*PROBLEM*.
Look through the material below and show every line with the word "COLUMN".

*THE DATA*.
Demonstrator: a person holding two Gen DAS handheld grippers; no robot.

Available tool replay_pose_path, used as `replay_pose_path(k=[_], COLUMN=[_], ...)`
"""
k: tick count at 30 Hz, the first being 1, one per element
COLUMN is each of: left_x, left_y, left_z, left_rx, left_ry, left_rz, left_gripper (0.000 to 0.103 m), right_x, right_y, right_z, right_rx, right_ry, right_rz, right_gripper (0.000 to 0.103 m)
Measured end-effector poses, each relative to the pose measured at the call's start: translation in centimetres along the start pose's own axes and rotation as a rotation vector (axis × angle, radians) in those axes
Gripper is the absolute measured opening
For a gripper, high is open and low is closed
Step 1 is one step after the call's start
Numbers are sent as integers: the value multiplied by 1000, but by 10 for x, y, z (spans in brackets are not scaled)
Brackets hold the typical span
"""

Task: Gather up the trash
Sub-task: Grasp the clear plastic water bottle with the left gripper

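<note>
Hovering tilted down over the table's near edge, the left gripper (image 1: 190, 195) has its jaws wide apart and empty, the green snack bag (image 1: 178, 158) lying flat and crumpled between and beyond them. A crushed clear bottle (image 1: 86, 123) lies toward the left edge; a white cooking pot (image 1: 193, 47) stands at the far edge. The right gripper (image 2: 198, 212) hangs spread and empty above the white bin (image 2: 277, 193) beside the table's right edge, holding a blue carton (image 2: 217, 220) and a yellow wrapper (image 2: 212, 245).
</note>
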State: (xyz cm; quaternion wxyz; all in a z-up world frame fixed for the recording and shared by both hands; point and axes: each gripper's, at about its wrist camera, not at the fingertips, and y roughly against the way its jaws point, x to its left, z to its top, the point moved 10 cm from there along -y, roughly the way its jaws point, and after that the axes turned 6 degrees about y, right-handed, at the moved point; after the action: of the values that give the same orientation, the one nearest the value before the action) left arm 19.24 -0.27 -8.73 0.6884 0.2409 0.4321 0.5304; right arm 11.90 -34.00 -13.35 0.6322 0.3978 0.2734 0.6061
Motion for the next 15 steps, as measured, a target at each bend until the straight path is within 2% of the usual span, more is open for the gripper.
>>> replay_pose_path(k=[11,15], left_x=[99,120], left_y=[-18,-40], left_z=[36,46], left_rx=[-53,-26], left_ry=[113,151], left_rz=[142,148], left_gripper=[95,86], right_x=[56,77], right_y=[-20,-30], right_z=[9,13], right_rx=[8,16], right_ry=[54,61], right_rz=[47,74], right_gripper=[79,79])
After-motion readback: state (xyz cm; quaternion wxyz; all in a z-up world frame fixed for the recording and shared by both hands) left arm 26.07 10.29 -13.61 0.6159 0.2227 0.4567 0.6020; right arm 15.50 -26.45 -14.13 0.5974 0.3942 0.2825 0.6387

*RESULT FOR THIS EXERCISE*.
Available tool replay_pose_path, used as `replay_pose_path(k=[_], COLUMN=[_], ...)`
COLUMN is each of: left_x, left_y, left_z, left_rx, left_ry, left_rz, left_gripper (0.000 to 0.103 m), right_x, right_y, right_z, right_rx, right_ry, right_rz, right_gripper (0.000 to 0.103 m)

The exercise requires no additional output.